## WHAT NEEDS TO BE DONE
Using the material below, count the lines that contain the word "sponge" and report the number only.

## TASK MATERIAL
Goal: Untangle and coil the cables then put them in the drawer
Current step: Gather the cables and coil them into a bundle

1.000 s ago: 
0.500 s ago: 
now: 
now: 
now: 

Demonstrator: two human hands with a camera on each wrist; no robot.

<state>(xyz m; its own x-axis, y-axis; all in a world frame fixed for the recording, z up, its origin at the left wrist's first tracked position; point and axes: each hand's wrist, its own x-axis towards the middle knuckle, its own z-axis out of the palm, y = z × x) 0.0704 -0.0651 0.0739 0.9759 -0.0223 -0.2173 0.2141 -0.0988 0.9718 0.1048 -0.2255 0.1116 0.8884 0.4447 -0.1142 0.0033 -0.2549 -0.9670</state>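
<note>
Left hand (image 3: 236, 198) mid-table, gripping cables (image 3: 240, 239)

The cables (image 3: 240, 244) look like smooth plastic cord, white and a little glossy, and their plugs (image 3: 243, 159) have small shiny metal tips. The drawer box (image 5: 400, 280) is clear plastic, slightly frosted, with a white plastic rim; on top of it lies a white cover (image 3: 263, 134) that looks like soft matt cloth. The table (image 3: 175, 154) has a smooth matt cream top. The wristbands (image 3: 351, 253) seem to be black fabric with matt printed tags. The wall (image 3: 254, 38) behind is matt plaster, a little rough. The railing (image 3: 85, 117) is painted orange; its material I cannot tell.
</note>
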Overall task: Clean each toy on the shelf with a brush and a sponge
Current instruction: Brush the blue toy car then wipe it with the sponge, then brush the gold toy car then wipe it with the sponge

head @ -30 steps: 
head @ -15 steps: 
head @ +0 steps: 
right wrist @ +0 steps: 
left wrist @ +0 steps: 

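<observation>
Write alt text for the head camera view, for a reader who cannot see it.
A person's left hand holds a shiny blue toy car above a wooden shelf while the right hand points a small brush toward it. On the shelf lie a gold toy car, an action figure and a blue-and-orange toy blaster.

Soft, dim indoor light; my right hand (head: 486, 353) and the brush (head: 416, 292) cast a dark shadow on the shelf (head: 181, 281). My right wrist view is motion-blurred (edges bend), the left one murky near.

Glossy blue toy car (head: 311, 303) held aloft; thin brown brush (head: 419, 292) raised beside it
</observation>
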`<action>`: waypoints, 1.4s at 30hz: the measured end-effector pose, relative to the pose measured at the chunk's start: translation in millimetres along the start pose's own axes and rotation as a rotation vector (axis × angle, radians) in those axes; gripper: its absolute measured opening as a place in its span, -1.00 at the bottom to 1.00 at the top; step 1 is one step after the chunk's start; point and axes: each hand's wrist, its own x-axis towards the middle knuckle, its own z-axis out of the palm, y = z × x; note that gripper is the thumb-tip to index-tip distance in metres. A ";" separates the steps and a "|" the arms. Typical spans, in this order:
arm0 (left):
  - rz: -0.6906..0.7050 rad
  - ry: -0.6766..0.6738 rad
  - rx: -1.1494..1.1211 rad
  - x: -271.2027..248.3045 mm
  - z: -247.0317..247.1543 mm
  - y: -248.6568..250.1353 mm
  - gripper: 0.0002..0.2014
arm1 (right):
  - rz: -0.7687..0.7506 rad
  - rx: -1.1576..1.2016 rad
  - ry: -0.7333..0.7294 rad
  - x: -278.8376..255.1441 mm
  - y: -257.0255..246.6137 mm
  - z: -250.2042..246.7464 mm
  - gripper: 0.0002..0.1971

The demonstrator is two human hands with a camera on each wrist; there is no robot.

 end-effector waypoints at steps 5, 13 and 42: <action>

## PROBLEM SOLUTION
2